Selon une nouvelle étude, la croyance populaire au « diable et au mal », aurait évolué de sorte à modifier notre comportement et éviter certaines maladies.
Par exemple, lorsque la peste noire a décimé une grande partie de la population de l’Europe au 14e siècle, de nombreuses personnes ont blâmé « le diable ». Il aura fallu des siècles avant que nous puissions identifier le réel coupable avec les technologies et techniques d’analyse modernes.
En effet, depuis toujours, les maladies ont attiré des explications surnaturelles. Mais malgré cela, les anthropologues ont eu du mal à soutenir des hypothèses qui lient l’évolution des croyances spirituelles aux pratiques de santé publique. Cette nouvelle recherche pourrait changer cela.
Une équipe internationale de chercheurs a avancé de solides preuves statistiques corroborant la prévalence de divers agents pathogènes et des niveaux élevés de vitalisme moral : mieux connu en tant que croyance aux forces spirituelles du bien et du mal.
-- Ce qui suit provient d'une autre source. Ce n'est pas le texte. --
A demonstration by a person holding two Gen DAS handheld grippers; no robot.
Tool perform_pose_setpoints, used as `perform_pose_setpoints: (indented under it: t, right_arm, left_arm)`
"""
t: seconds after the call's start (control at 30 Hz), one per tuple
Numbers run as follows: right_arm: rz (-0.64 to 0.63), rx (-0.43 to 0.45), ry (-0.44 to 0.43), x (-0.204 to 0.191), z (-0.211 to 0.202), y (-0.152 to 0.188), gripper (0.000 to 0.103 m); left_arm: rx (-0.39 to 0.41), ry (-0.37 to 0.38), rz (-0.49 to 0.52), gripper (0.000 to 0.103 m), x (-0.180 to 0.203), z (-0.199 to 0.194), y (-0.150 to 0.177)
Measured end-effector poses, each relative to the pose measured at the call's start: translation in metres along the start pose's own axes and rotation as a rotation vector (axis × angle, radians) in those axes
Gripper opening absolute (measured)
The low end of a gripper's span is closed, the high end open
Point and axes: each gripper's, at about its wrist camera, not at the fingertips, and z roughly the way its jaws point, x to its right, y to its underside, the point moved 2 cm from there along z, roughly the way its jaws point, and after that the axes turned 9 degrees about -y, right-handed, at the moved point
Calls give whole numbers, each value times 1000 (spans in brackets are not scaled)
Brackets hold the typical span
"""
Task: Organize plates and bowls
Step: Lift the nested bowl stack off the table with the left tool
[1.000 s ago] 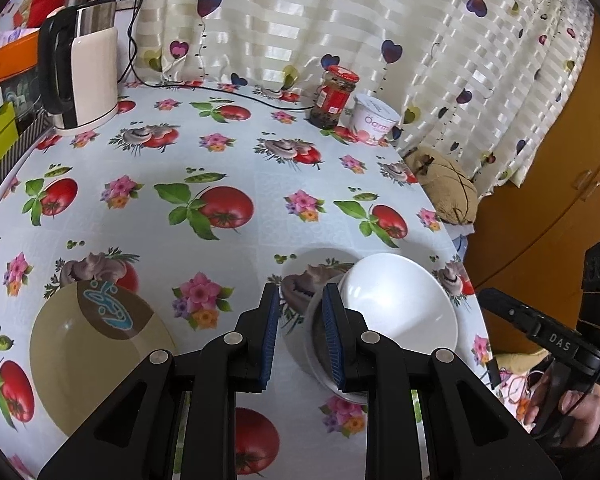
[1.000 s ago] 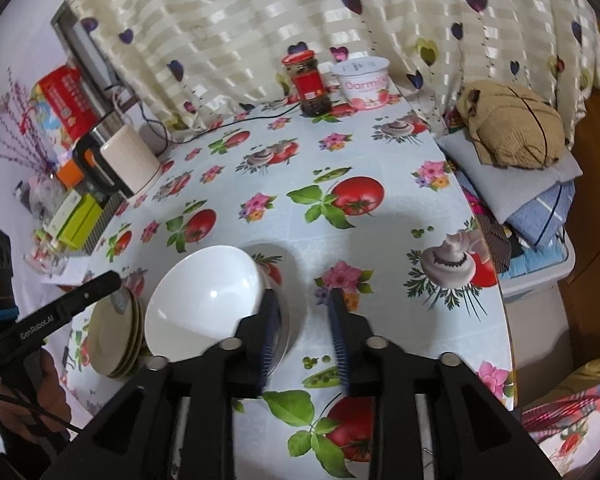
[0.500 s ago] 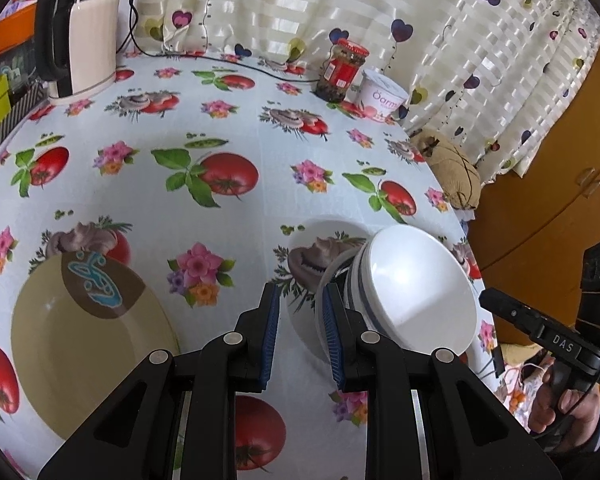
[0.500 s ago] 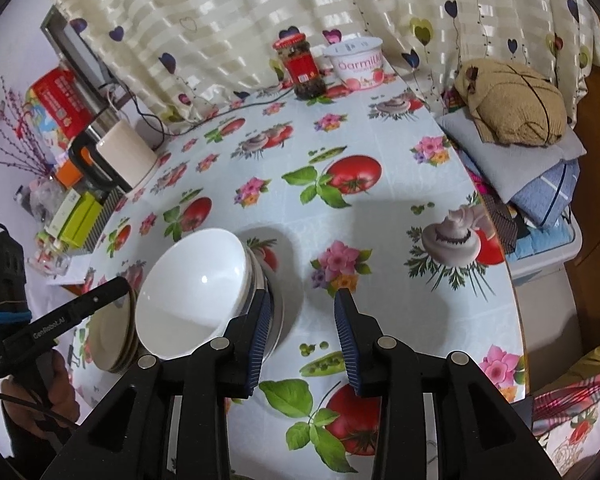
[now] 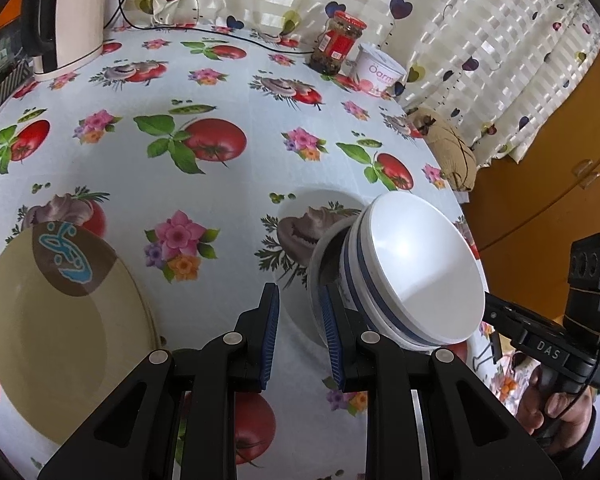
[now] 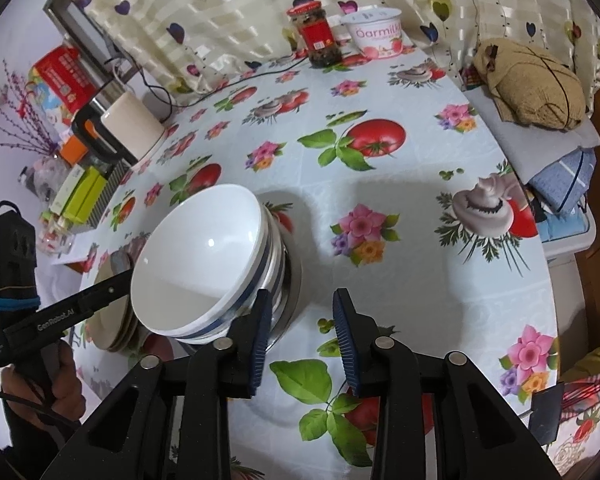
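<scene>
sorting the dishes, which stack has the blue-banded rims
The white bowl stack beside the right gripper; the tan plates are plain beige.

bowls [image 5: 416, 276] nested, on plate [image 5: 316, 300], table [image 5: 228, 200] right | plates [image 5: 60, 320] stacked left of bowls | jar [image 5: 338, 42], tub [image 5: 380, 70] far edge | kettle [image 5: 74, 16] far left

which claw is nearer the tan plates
Left. The left claw hangs right beside the tan plates; the right claw sits beyond the white bowl stack, which stands between it and them.
</scene>
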Motion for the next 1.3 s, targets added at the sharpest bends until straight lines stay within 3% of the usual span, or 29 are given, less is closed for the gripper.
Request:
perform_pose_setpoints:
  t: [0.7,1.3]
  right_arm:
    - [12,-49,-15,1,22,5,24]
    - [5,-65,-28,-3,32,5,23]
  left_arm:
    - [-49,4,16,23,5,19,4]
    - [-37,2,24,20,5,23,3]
Les résultats de cette étude suggèrent que, dans un monde où les agents d’infection invisibles se propagent de manière incontrôlée, « le vitalisme moral pourrait renforcer les actions qui minimisent la contamination, en fonction de notre système immunitaire comportemental, renforçant ainsi ces croyances », ont expliqué les chercheurs. « En fournissant un cadre permettant de prédire la propagation des maladies infectieuses, le vitalisme moral aurait également facilité (ou du moins justifié cognitivement) les stratégies comportementales conçues pour limiter l’infection », écrivent les chercheurs dans leur rapport.
Des temps anciens aux temps modernes, les exemples ne manquent pas pour illustrer la manière dont nous imaginons une relation entre le mal et la maladie. Qu’il s’agisse d’exorcismes individuels ou de pogroms visant à éliminer des populations entières, la croyance et la maladie vont de pair.
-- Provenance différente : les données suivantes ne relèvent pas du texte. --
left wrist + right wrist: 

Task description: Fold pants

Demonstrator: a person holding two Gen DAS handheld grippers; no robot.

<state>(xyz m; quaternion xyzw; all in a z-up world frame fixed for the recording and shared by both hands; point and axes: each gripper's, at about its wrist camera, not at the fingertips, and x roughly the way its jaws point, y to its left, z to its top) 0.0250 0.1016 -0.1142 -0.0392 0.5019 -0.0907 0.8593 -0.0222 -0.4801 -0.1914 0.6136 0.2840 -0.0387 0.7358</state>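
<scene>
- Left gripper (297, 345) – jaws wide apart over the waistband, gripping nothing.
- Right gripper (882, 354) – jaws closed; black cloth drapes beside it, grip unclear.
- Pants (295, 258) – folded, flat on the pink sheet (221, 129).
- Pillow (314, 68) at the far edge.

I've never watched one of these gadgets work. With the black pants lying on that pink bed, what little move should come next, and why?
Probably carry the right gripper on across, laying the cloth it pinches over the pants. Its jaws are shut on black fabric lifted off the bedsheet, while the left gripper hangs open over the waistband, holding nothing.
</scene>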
Ce lien soulève donc des questions intéressantes : la propagation des maladies a-t-elle affecté l’évolution des croyances morales ? Ces croyances pourraient-elles, à leur tour, avoir influencé la propagation d’agents pathogènes ?
Pour le découvrir, l’équipe de recherche a mené plusieurs études en analysant des données provenant de recherches quant aux tendances indiquant si le vitalisme moral pouvait réduire le risque de contracter une maladie transmissible et présentait donc un avantage adaptatif. Les deux premières études ont explicitement examiné la croyance en la sorcellerie et au mauvais œil, ainsi qu’une croyance en ce que nous appelons communément « le diable ».
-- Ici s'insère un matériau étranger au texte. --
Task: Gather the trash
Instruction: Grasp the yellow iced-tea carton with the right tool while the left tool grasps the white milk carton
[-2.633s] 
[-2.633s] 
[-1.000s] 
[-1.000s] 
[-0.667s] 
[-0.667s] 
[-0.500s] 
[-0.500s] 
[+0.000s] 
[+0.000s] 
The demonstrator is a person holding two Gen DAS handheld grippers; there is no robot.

À l’aide de modèles comparant les croyances de différentes cultures à la prévalence d’agents pathogènes, notamment le paludisme, le typhus et la dengue, les chercheurs ont découvert qu’il existait en réalité une relation solide. En effet, plus une maladie est répandue, plus il est probable qu’il existe une croyance en la sorcellerie, le mauvais œil ou le diable lui-même dans cette partie du monde. Cependant, cela ne permet pas de savoir si l’un affecte l’autre de quelque manière que ce soit.
Des recherches antérieures ont déjà fortement suggéré des relations entre la socio-économie et la religion, comme par exemple que d’autres forces culturelles pourraient être à l’œuvre, favorisant à la fois le risque de maladie et la tendance à une croyance surnaturelle.
L’équipe a donc abordé la question de manière plus directe dans une autre étude, en menant une vaste enquête multinationale destinée à mesurer le vitalisme moral et les comportements des individus en matière de santé. Cela a non seulement permis aux chercheurs de mieux examiner la question sur le plan personnel des individus, mais également de contrôler d’autres variables liées au vitalisme moral et à la prévalence historique des agents pathogènes.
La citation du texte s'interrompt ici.